Conversation starters

Before they were friends, Lauren Berlant and Kimberly Pierce were teacher and student—but they’ve always been great talkers.

After watching Laura Kipnis’ Marx: The Video (A Politics of Revolting Bodies) in class as an undergrad, Kimberly Peirce, AB’90, incited a riot among her feminist-literature classmates. She said she thought some women chose to have eating disorders for the drama associated with them, and that she was fed up with women identifying with their disorders.

But Peirce, co-writer and director of Boys Don’t Cry and Stop-Loss, didn’t remember the incident when her former professor, Lauren Berlant, brought it up this past October shortly before the two took part in a campus talk. Peirce paused, a little surprised, and responded, “I’m fascinated if I did, because I was having an eating disorder right around that time.”

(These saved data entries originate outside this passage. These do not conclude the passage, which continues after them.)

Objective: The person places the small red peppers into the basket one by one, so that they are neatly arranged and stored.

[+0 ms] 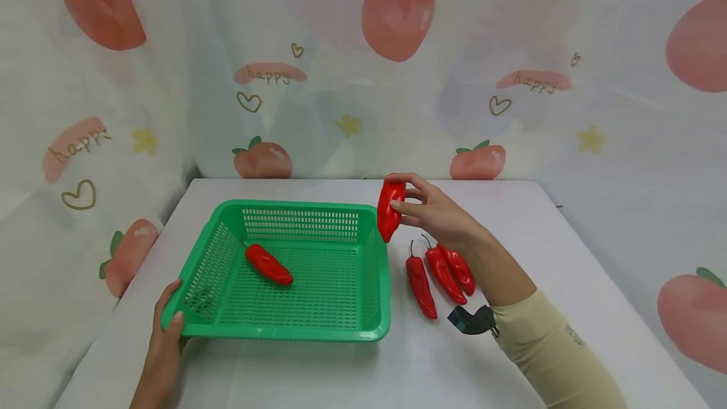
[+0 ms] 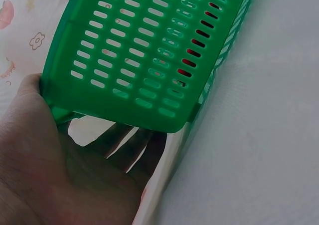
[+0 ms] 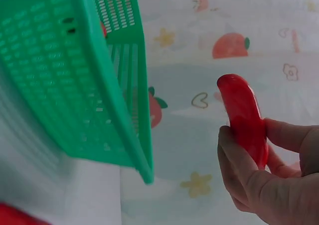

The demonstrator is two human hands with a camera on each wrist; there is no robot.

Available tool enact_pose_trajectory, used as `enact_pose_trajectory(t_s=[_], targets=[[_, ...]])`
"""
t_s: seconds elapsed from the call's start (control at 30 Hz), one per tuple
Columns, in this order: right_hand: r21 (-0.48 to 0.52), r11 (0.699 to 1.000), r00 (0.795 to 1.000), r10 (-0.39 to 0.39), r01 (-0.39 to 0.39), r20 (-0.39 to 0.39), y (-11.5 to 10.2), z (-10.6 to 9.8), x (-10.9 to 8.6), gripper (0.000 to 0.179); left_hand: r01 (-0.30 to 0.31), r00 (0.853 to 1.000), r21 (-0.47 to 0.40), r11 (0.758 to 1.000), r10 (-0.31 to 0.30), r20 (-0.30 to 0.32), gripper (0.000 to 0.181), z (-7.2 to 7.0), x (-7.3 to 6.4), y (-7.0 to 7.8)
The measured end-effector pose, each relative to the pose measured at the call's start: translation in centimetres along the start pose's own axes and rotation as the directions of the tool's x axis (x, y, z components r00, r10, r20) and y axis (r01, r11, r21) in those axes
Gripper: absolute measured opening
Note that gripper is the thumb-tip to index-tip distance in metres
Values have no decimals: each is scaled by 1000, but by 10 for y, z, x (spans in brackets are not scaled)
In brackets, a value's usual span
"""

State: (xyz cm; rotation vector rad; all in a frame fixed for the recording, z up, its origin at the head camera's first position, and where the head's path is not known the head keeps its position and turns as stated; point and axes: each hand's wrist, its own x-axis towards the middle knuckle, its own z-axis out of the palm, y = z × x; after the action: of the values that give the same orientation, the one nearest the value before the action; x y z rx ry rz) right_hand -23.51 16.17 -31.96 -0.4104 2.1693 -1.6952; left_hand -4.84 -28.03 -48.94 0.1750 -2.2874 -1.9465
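Observation:
My right hand holds a red chili pepper between thumb and fingers, raised close to the basket's right rim. In the right wrist view the same pepper stands nearly upright, partly covered by the fingers. At the near left corner, my left hand grips the rim of the green plastic basket. The left wrist view shows fingers of that hand reaching beneath the basket's perforated wall. One red chili pepper lies inside the basket, toward its left side.
Right of the basket, three more red chili peppers lie side by side on the white table, under the right forearm. A printed cloth with fruit pictures hangs behind the table and along its sides.

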Motion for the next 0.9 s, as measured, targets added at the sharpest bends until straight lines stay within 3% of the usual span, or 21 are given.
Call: enact_pose_trajectory(t_s=[0.17,0.43,0.63,0.9], targets=[[61,998,997,-18,14,72,-4,27,16,52,19,1000,6,1000,-19,-14,56,-2,0,1],[96,994,984,25,-43,175,-14,65,39,51,37,999,28,999,-36,-27,56,3,0,4],[91,994,976,36,-57,214,-18,85,52,46,55,998,15,998,-54,-19,55,3,0,2],[87,993,968,58,-82,244,-15,108,65,43,25,1000,21,999,-25,-13,55,2,0,3]])
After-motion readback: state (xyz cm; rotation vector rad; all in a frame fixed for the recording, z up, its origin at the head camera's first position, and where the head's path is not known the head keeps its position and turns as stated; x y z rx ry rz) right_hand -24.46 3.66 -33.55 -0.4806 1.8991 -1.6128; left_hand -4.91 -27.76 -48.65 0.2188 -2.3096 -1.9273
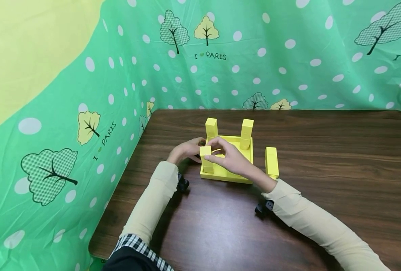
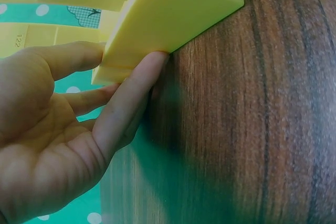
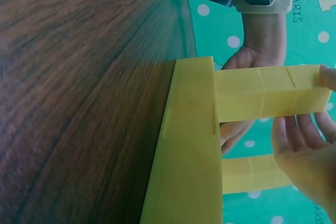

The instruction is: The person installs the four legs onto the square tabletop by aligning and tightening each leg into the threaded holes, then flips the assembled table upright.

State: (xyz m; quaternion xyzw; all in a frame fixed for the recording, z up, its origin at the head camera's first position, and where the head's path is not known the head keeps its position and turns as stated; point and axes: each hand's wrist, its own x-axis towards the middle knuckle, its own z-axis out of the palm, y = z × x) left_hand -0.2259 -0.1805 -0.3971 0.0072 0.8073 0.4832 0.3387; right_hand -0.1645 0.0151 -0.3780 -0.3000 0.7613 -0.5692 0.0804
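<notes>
A shallow square yellow tray (image 1: 227, 180) lies on the table with upright yellow posts at its corners. My right hand (image 1: 233, 159) pinches the upper part of the near-left post (image 1: 207, 165) between thumb and fingers; in the right wrist view this post (image 3: 247, 93) stands against the tray's corner (image 3: 191, 103). At the tray's left side, my left hand (image 1: 186, 148) grips the wall, thumb on one face and fingers on another in the left wrist view. Two more posts rise at the back, a left one (image 1: 211, 127) and a right one (image 1: 247, 131).
Right of the tray, a separate yellow post (image 1: 272, 162) with a small round end is on the brown wooden table (image 1: 329, 165). A green polka-dot cloth (image 1: 271, 67) hangs behind the table and along its left side.
</notes>
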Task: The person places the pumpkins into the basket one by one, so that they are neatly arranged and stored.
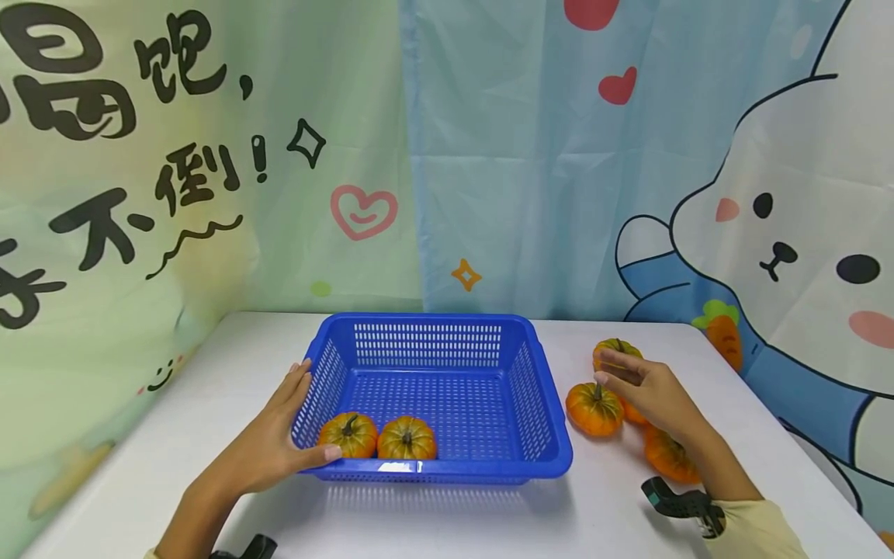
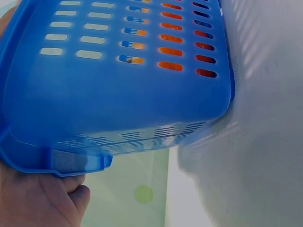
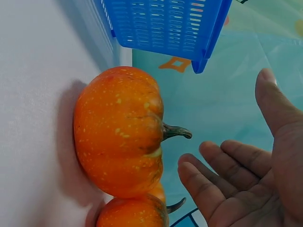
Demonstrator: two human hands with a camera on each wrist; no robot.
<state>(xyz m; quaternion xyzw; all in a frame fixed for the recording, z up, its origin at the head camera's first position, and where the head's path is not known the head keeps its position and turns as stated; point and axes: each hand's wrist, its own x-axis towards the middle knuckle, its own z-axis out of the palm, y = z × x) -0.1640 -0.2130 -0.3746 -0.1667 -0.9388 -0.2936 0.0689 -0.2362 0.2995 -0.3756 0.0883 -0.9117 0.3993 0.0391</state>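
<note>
The basket stood on the table, tilted neither way, its open top facing up. Inside it, against the front wall and towards the left corner, sat two pumpkins side by side: the left pumpkin and the middle pumpkin, both with stems upward. Through the slots, the left wrist view showed orange patches of fruit.

The left hand clasped the basket's front left corner, its thumb laid over the front rim beside the left pumpkin and its fingers set along the left rim.

The right hand was spread and held nothing; its thumb stood well apart from the fingers. It hovered above a group of pumpkins on the table, right of the basket. Nearest to it was the near pumpkin, upright on the table; in the right wrist view, a gap separated its curved stem from the fingertips. The far pumpkin lay behind, partly covered by the fingers, and the outer pumpkin lay by the wrist. Another orange part showed beneath the hand, mostly hidden.

A dark device sat at the right wrist, next to a pale sleeve. Behind the table hung a printed cloth.
</note>
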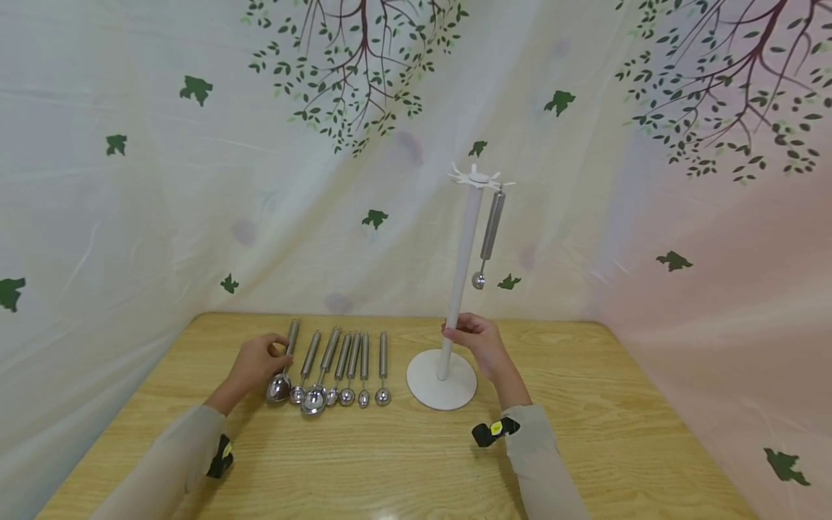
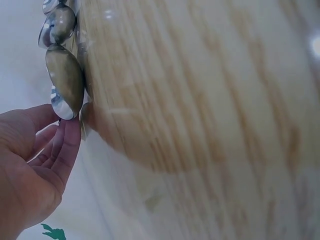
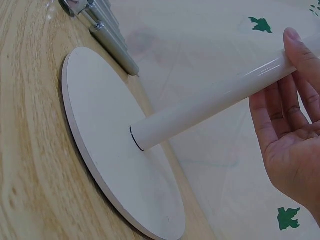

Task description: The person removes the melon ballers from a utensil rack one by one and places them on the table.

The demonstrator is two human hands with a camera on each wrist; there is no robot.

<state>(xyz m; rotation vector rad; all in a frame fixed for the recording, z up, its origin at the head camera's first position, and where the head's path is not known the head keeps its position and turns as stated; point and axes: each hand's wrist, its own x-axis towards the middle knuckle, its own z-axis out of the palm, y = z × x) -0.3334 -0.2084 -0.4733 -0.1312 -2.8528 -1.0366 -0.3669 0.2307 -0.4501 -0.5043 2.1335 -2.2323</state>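
Observation:
A white stand with a round base [image 1: 429, 393] and an upright pole [image 1: 463, 253] stands right of centre on the table. My right hand [image 1: 479, 343] grips the pole low down, with thumb and fingers around it in the right wrist view. From the white hook ring [image 1: 479, 178] on top hangs a small steel scoop [image 1: 492, 224], bowl downward. My left hand [image 1: 256, 361] pinches the handle of the leftmost steel scoop, whose large oval bowl [image 2: 66, 80] lies toward me at the table. Part of that handle is hidden by the fingers.
Several other steel scoops [image 1: 325, 361] lie in a row between the left hand and the stand, handles pointing to the back. A pale curtain [image 1: 273, 217] with leaf prints hangs behind the wooden table [image 1: 364, 469].

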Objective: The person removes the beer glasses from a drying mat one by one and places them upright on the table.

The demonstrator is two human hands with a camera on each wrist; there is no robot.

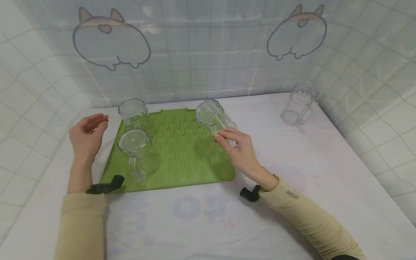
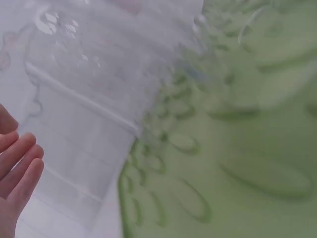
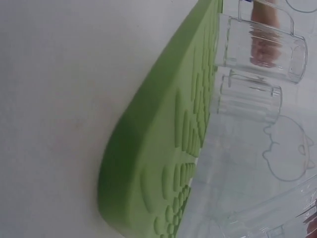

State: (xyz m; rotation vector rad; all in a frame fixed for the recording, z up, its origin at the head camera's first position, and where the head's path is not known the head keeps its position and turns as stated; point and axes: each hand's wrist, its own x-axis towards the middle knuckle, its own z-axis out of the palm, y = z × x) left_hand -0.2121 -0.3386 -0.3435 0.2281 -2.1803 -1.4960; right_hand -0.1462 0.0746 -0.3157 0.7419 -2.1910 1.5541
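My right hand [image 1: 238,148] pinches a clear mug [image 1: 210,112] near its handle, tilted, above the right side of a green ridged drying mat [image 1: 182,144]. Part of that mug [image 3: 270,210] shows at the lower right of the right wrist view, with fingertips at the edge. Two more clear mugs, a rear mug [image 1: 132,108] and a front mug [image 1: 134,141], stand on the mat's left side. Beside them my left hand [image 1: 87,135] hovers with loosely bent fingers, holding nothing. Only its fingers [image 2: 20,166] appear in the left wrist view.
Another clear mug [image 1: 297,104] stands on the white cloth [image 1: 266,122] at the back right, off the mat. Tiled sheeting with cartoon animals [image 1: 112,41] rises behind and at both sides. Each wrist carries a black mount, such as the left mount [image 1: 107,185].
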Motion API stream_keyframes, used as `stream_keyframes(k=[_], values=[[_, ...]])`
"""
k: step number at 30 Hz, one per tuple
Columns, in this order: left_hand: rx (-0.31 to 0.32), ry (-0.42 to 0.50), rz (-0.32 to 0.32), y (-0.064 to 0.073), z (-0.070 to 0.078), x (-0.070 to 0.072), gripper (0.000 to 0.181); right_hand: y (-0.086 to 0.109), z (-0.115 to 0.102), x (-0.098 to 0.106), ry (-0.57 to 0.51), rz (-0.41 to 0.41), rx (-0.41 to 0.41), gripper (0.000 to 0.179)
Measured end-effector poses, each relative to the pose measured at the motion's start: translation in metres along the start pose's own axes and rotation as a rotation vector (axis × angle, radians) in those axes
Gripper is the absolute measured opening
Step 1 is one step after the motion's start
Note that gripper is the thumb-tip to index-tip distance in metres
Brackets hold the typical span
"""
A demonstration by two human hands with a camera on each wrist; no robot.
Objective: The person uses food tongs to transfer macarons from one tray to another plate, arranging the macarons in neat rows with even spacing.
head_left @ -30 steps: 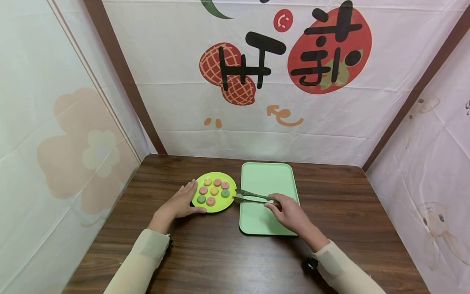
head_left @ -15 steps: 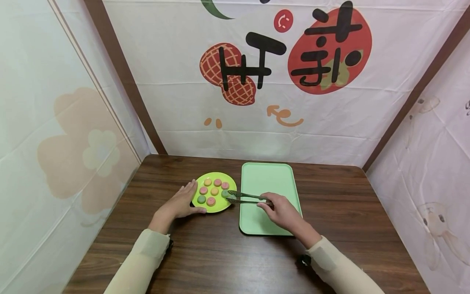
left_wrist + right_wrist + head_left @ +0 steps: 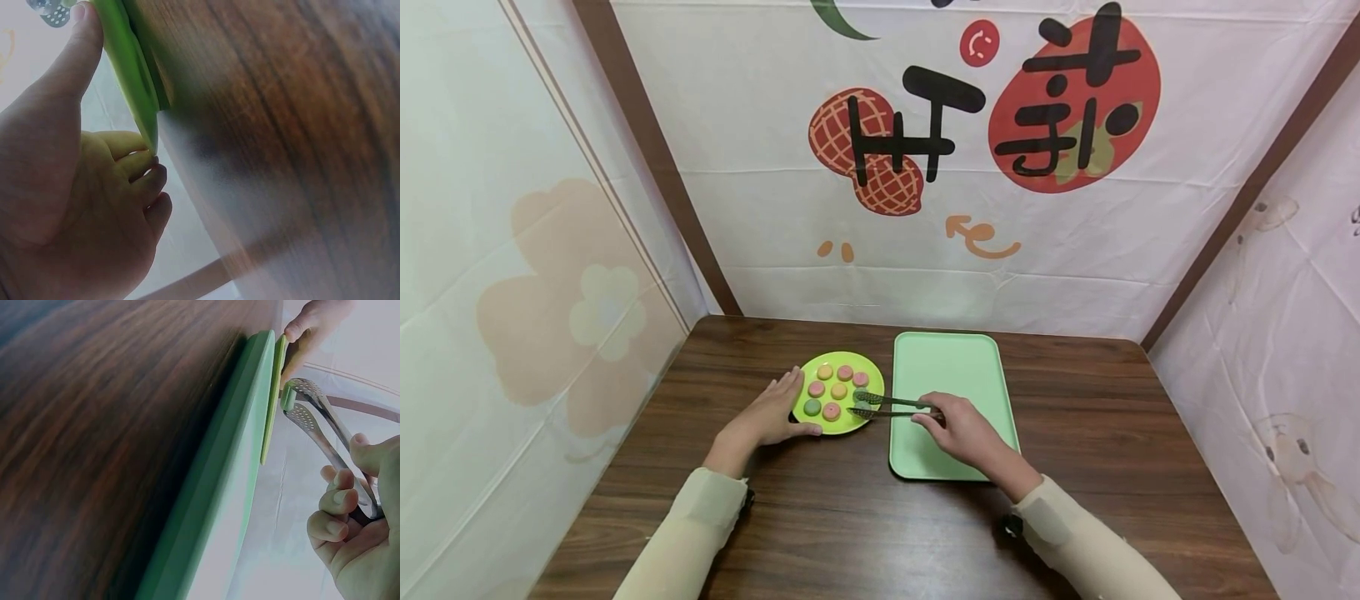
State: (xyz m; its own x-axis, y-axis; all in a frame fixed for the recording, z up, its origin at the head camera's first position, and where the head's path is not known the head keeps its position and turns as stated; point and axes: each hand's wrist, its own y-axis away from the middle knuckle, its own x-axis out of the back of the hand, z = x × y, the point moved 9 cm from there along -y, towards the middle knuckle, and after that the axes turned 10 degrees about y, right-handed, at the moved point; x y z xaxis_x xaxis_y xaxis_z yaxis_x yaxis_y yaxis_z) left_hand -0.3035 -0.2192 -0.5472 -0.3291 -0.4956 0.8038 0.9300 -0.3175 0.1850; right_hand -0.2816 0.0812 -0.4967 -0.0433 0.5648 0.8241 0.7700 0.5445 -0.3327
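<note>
A yellow-green round plate [image 3: 850,423] bears several pink, yellow and green macarons. My left hand [image 3: 769,412] lies along its left edge, fingers extended. In the left wrist view the thumb [image 3: 80,25] is against the plate and the fingertips meet its far rim. With my right hand [image 3: 962,427] I grip metal tongs [image 3: 898,402], which reach left over the tray to the plate's right side. Between the tong tips sits a green macaron [image 3: 287,399], close over the plate. Another green macaron is partly hidden under the upper tip.
A pale green rectangular tray [image 3: 943,358] lies right of the plate, under the right hand and tongs. Both stand on a dark wooden table [image 3: 850,517]. A printed white cloth [image 3: 775,292] hangs behind the table, with cloth walls on both sides.
My right hand and the tongs have moved left, carrying the green macaron from the tray's left edge to over the plate's right side. The left hand has kept its place.
</note>
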Motion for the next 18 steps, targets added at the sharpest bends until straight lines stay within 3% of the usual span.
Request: stream_keyframes(k=[6, 18], values=[[-0.007, -0.007, -0.001, -0.001, -0.001, -0.002, 0.124, -0.003, -0.002, -0.006, 0.001, -0.024, 0.002, 0.016], [-0.022, -0.008, 0.009, -0.002, -0.001, -0.002, 0.124, -0.012, 0.000, -0.013, 0.027, -0.107, -0.075, 0.023]])
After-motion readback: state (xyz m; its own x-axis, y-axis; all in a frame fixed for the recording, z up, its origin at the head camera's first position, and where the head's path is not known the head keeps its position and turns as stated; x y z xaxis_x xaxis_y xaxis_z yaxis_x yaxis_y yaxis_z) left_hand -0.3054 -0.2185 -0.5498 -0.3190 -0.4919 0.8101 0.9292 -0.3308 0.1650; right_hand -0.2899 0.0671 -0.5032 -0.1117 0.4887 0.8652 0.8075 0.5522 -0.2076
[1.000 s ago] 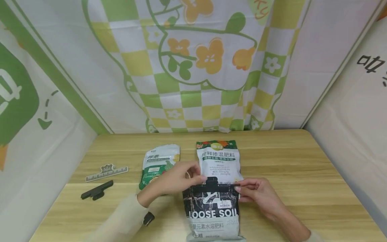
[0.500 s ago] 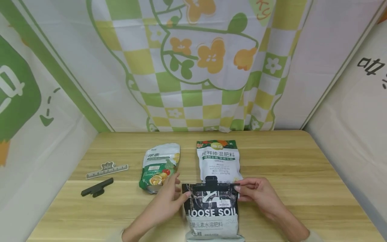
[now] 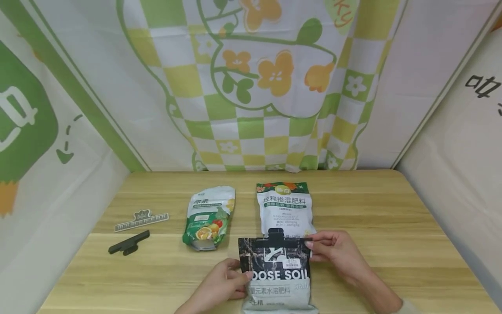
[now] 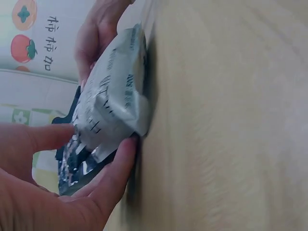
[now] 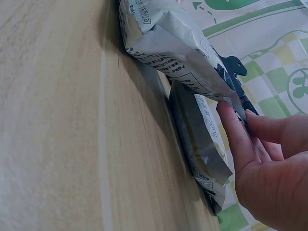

Berlant, the George M. Pullman professor of English language and literature, told Peirce: “You were very, very clear that there was no good politics to come out of the eating disorder, but also that a lot of the women you knew who acted out with food were people who were weak and who were revolting in an aggressive sense as opposed to a political sense. It was very unsympathetic, so it’s very interesting to hear that in retrospect.”

Peirce said, “Well that still rings kind of true, even if unsympathetic.”

During a half-hour visit in Berlant’s office, they continued the conversation that began more than two decades ago, and they also started a dozen more. They talked about their friendship, which developed after Boys Don’t Cry came out in 1999. They talked about the freedom in calling oneself “queer,” the notion of self-transformation, the trendiness of feminist theory in the ’80s, and the rise of therapy culture in relation to political culture.

And then, they picked up the discussion again about the politics of eating disorders, talking things out further and further, as if this conversation—or any of the conversations between them during the past two decades—could ever be laid to rest.


During her visit to campus, acclaimed filmmaker Kimberly Peirce, AB’90, said teachers like professor Lauren Berlant shaped her sense of artistic adventure.